Пройдет, никто еще не умер оттого, что слишком сильно плакал.
И опять:
— Это что такое?
Пьетро сотрясался от рыданий и не отвечал. Тогда отец отвесил ему еще один подзатыльник, полегче предыдущего.
— Ну? Будешь отвечать? Это что такое?
Пьетро наконец пробормотал сквозь рыдания:
«Хн… ма-ма-ма-ши-н-н-н-на…»
— Молодец. А что она до сих пор тут делает?
— Я-я-я не-не вино-ват. Я не-не хо-тел. Миммо… Миммо мне ска-зал… я не-не виноват. — И Пьетро снова залился слезами.
— А теперь слушай внимательно. Ты ошибаешься. Виноват ты, ясно? — неожиданно спокойно говорит синьор Морони наставительным тоном. — Виноват именно ты. Я тебе что сказал? Быть дома. А ты решил уйти…
— Но…
— Никаких «но». Начиная фразу с «но», ты уже совершаешь ошибку. Если бы ты не стал слушать брата, а сделал так, как я тебе сказал, ничего бы не случилось. Пришел бы мастер, увез машину, твой брат не устроил бы того, что он тут устроил, и с твоей мамой ничего бы не случилось. Ну, кто виноват?
Пьетро затих на мгновение, потом поглядел своими огромными глазами орехового цвета, покрасневшими и полными слез, в ледяные глаза отца и тяжко вздохнул.
— Я.
— Повтори.
— Я.
— Ладно. А теперь беги посмотри, как там мама. А я проедусь, так будет лучше.
Синьор Морони заправил рубашку в штаны, рукой привел в порядок пробор на голове, накинул старую крутку и, уже собираясь уходить, обернулся:
— Пьетро, запомни: первое правило в жизни — уметь признавать свою вину. Понял?
— Понял.
Пять часов спустя, в полночь, ураган, обрушившийся на дом Морони, миновал.
Все спали.
Синьора Морони с распухшей губой спала, свернувшись в уголке кровати. Синьор Морони лежал рядом, погруженный в пьяный сон без сновидений.
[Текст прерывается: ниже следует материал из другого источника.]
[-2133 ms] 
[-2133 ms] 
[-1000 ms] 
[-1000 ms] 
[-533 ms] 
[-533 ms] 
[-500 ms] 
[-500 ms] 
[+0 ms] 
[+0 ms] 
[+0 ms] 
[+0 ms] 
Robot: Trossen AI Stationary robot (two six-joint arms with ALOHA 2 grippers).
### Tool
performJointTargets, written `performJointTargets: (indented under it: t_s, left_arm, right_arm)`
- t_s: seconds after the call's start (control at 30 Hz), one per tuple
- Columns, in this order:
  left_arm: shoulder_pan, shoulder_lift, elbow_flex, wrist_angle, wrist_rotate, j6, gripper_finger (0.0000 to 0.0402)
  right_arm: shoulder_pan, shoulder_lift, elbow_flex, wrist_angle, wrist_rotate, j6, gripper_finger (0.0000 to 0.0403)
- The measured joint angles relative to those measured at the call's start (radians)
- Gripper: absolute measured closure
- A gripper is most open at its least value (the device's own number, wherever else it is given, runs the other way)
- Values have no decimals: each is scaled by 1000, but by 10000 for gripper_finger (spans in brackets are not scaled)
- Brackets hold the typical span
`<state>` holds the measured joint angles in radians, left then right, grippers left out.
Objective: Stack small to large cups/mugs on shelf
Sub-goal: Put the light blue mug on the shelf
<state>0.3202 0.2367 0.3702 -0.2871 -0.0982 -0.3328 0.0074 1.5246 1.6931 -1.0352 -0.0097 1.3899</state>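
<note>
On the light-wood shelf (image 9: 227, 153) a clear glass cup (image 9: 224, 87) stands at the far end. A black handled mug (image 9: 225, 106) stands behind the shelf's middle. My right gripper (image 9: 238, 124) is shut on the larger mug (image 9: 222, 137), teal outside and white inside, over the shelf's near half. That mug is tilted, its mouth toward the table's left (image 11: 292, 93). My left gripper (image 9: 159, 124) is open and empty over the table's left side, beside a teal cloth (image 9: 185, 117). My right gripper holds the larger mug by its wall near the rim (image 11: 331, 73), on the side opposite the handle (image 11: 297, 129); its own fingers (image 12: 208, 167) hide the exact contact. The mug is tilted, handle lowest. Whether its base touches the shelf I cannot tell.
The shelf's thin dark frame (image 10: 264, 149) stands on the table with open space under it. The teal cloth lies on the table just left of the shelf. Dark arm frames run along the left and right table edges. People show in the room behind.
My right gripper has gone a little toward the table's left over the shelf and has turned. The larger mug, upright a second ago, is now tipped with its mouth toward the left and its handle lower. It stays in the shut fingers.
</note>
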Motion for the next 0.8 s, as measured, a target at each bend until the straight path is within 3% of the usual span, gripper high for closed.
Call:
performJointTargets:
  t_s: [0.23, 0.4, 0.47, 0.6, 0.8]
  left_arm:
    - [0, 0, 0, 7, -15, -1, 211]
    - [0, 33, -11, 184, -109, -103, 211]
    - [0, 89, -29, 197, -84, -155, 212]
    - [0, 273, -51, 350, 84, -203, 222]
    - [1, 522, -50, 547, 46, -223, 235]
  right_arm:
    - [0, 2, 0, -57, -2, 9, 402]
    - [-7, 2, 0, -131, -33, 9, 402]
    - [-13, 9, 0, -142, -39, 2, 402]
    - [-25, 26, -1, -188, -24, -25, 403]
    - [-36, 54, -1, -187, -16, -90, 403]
Он храпел, как боров, а правую забинтованную руку откинул на тумбочку. Миммо спал внизу, в гараже, зарывшись под чехол трактора и завернувшись в старую дырявую шкуру. В нескольких километрах от них спала Патти, и ее длинные ноги были сплошь покрыты шрамами. Она поцарапалась, вылезая из окна туалета. Зацепилась за водосточную трубу, но сорвалась и упала в куст плетистой розы.
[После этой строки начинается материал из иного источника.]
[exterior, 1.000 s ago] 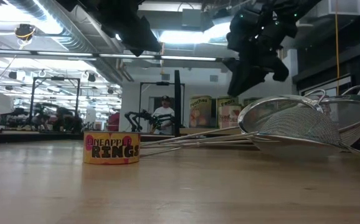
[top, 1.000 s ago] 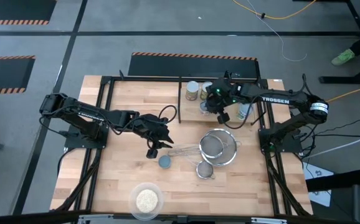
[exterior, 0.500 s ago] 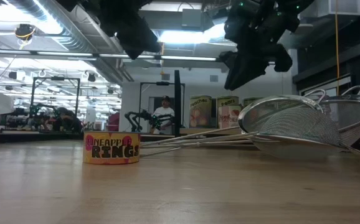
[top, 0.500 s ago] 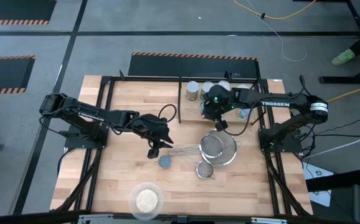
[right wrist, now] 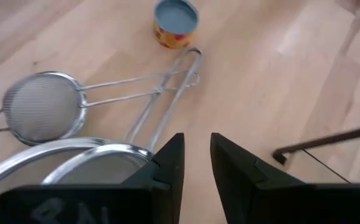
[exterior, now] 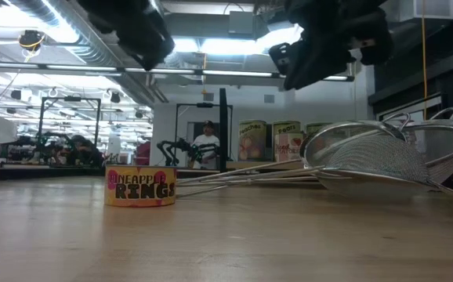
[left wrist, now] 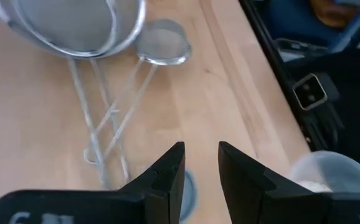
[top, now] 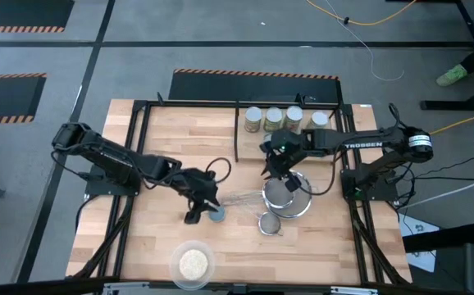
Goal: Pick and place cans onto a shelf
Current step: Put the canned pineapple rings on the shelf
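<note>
- Across the tabletop (top: 163, 139), a pale butcher-block wood surface framed by black rails, the work is judged mostly complete: most cans are placed and one loose can is visible.
- Shelf (top: 249, 146): a low pale-wood platform with thin black metal rails at the far middle of the tabletop. Four upright cans (top: 273, 119) stand on it in a row along its far edge, their round tops cream or silver.
- Left arm: reaches from the left edge toward the middle. The left pincer (top: 196, 209) sits low, just beside the loose can; its dark fingers (left wrist: 167, 177) stand a narrow gap apart and hold nothing.
- Right arm: reaches from the right edge over the front of the shelf. The right pincer (top: 271, 164) hangs above the strainers; its fingers (right wrist: 170, 162) are also narrowly parted and empty.
- Strainers (top: 288, 195): fine wire-mesh bowls with long thin wire handles, two large nested ones and a small one (top: 268, 223), lying near the middle. Not part of the task.
- Clear round dish (top: 193, 264): holds beige grains, near the front edge, well apart from the shelf.
- Loose can (top: 217, 214): a short metal cylinder with a silver-blue top and a yellow label reading "PINEAPPLE RINGS" (exterior: 140, 186). It stands upright near the strainer handles. Remaining work, as judged: grasp this can and carry it to the shelf.
</note>
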Controlling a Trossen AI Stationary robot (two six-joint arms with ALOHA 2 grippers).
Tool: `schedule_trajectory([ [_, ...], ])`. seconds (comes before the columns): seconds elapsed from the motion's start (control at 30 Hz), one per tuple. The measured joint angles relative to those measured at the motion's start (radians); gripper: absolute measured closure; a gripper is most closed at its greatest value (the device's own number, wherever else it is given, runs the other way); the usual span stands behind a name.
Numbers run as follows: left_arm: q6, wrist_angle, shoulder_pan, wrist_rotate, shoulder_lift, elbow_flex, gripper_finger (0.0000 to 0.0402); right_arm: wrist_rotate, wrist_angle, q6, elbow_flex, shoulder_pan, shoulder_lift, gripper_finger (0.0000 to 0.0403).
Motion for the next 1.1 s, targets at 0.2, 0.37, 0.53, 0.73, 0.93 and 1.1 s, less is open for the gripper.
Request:
schedule_trajectory([
  [0.2, -0.003, 0.000, -0.105, -0.136, 0.000, 0.000, 0.0312, 0.000, 0.001, 0.041, 0.000, 0.041, 0.000, 0.0320],
  [0.37, -0.003, 0.000, -0.178, -0.240, 0.000, 0.000, 0.0312, 0.000, 0.005, 0.099, 0.000, 0.065, 0.000, 0.0320],
  [0.53, -0.004, 0.002, -0.232, -0.287, 0.038, 0.000, 0.0312, 0.000, 0.007, 0.153, 0.000, 0.085, 0.000, 0.0320],
  [0.73, -0.003, 0.012, -0.257, -0.305, 0.151, 0.000, 0.0312, 0.000, 0.009, 0.158, 0.000, 0.100, 0.000, 0.0320],
  [0.93, -0.026, 0.014, -0.253, -0.307, 0.255, 0.000, 0.0312, 0.000, 0.011, 0.158, 0.000, 0.103, 0.000, 0.0320],
  [1.1, -0.026, 0.026, -0.253, -0.337, 0.292, 0.000, 0.0312, 0.000, 0.012, 0.158, 0.000, 0.103, 0.000, 0.0320],
])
Единственный, кто еще не спал, но находится на грани глубокой дремы, был Пьетро. Он лежал с закрытыми глазами.
Как же он наплакался!
Матери пришлось приласкать его, взять на руки, как маленького, и уговаривать, не обращая внимания на текущую по подбородку кровь: «Хватит, хватит, успокойся, все прошло, все прошло. Ну, успокойся, мой хороший. Ты же знаешь, отец такой…»
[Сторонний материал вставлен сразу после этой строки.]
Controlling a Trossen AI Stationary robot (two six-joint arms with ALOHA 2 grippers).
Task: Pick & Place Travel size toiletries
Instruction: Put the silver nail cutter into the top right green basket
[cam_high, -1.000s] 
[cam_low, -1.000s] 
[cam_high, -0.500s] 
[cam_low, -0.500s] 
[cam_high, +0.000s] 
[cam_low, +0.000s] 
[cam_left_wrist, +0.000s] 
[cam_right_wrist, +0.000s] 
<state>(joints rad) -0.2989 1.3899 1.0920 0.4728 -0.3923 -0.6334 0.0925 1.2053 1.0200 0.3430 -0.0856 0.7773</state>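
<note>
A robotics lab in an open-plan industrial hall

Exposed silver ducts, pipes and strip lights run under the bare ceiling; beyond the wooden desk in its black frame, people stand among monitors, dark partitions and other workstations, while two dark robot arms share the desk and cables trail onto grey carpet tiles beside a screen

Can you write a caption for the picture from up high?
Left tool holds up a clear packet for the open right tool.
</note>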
Теперь Пьетро чувствовал себя нормально.
Он словно вернулся с длинной прогулки, отнявшей у него все силы. Он расслабился. В ноги положил горячую грелку. И непрерывно, как колыбельную, бормотал: «Я не виноват я не виноват…»
Жизнь семьи Морони была чем-то похожа на жизнь островного племени в южных морях, пребывающего в постоянной опасности, готового в любую минуту покинуть свою деревню — при первых признаках надвигающегося шторма. И тогда они укрывались в пещере и ждали, пока не перебесится стихия. Они знали, что шторм разрушителен, но короток. Когда он заканчивался, они возвращались в свои лачуги и с философским терпением восстанавливали жалкий остов своего жилища.
48
В шесть утра какое-то пугало огородное в одежде Грациано Бильи сидело в дальнем углу «Стейшн-бара». В полной прострации, подперев голову рукой. Перед чашкой холодного капучино, который ему совсем не хотелось пить.